AG and Vail Corporation Settle Over Snowmaker Water Leak

Colorado Attorney General Phil Weiser’s office announced Aug. 16 that the Colorado Natural Resources Trustees approved a $275,000 settlement with the owner of Vail Mountain over a 2021 incident that resulted in two million gallons of contaminated water being released into local creeks. 

The settlement came after a six-month investigation by state authorities that found from Sept. 17-20, 2021, Vail Mountain left isolation valves for its snowmaking system open, releasing around two million gallons of contaminated water into Mill Creek and Gore Creek near Vail. 

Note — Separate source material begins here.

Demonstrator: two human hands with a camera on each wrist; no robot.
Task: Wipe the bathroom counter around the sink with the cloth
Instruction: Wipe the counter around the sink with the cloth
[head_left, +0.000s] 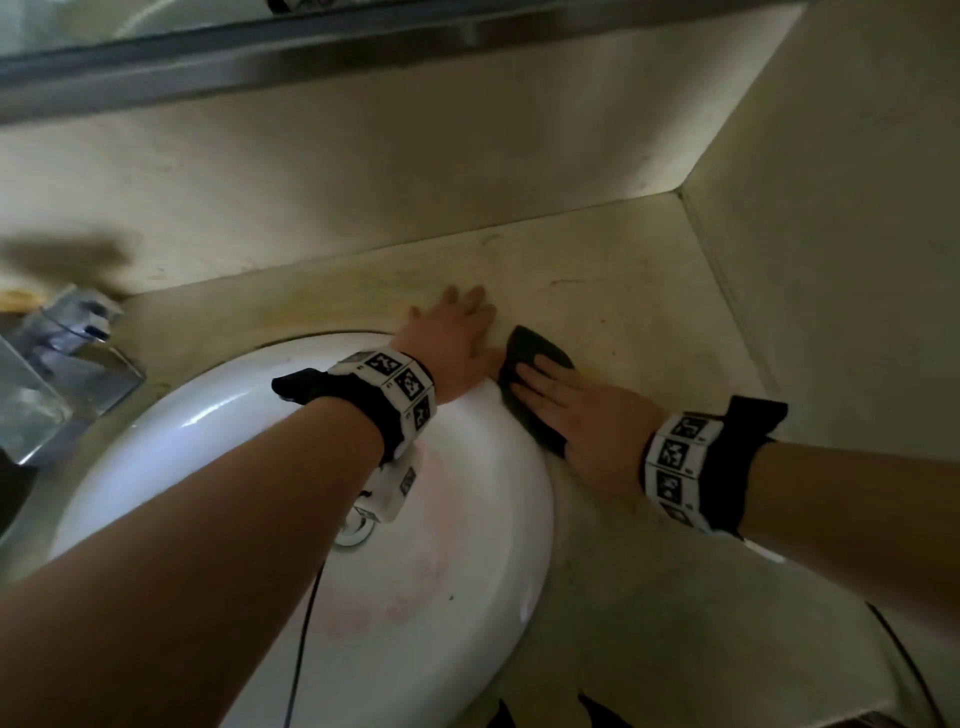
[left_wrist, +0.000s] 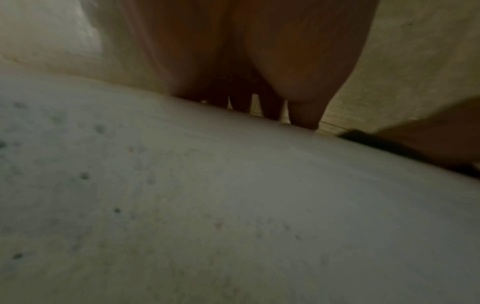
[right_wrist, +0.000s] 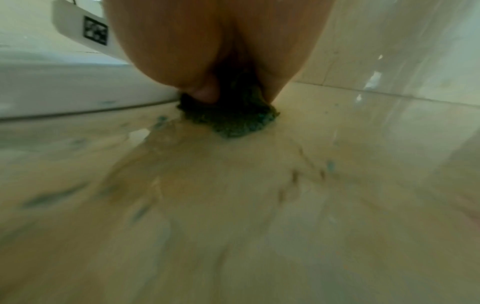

In May 2022, the Colorado Department of Public Health and Environment served The Vail Corporation, which owns and operates Vail Ski Resort, with a notice of violation and a cease and desist order along with the findings of the investigation. According to CDPHE, on the afternoon of Sept. 17, 2021, two valves for Vail Corporation’s snow making system were left open which resulted in the discharge into Mill Creek feeding into Gore Creek. The investigation found the water discharged was a combination of potable water and water that had been sitting in storage tanks for the system. The valves were shut off the morning of Sept. 20, 2021, according to the investigation, but by that time a number of fish and other aquatic life were killed. According to CDPHE, investigators with Colorado Parks and Wildlife found blue-ish white colored water leading to the snowmaking system and found 120 dead fish, dead algae and dead insects along 1.5 miles of water between Mill Creek and Gore Creek. Possible pollutants from the discharge, the investigation found, could have included copper or chlorine used in the storage water. 

The settlement, announced Aug. 16, takes effect once signed by the state controller and resolves all state claims connected to the incident. The settlement agreement allocates $249,000 to Colorado’s Natural Resources Damages Fund and $26,000 to the Water Quality Improvement Fund. According to the AG’s Office, part of the money will go toward a restoration project in the Gore Creek basin. 

“While an unfortunate accident, this incident harmed aquatic resources in Gore Creek—one of Colorado’s prized trout fisheries in Eagle County. This settlement compensates the community for those injuries, providing funds that will go directly back to restoring natural resources on portions of Gore Creek downstream of the release,” said Weiser in the release. 

The Colorado Natural Resource Damages Trustees is a board within the AG’s Office tasked with representing the interests of the public when state natural resources are harmed due to an oil spill or release of hazardous substances. The board is composed of the Colorado AG, the executive director of CDPHE and the executive director of the Department of Natural Resources or the departments’ delegates. The current board includes Weiser, CDPHE Executive Director Jill Hunsaker Ryan and DNR Executive Director Dan Gibbs. According to the press release, the settlement was a joint effort between the board, the Colorado Water Quality Control Division and state Division of Parks and Wildlife. 

“I appreciate Vail Corporation’s willingness to work with the trustees on damages for this accident. Colorado’s fisheries and aquatic resources are some of our state’s most important resources but also can be susceptible to harm where water resources are paramount,” said Gibbs in the press release. “I am hopeful the settlement funds can quickly be put to use to restore Gore Creek and its fisheries and aquatic species for future generations of Coloradans to enjoy.” 

“This settlement is the result of collaboration between state agencies and demonstrates our commitment to protecting our natural resources,” said Trisha Oeth, CDPHE’s director of Environmental Health and Protection. “We recognize that Vail Resorts shares our value of protecting the environment we all cherish and rely on. The settlement will support the restoration of natural resources, help the community recover, and protect the environmental health of our state.”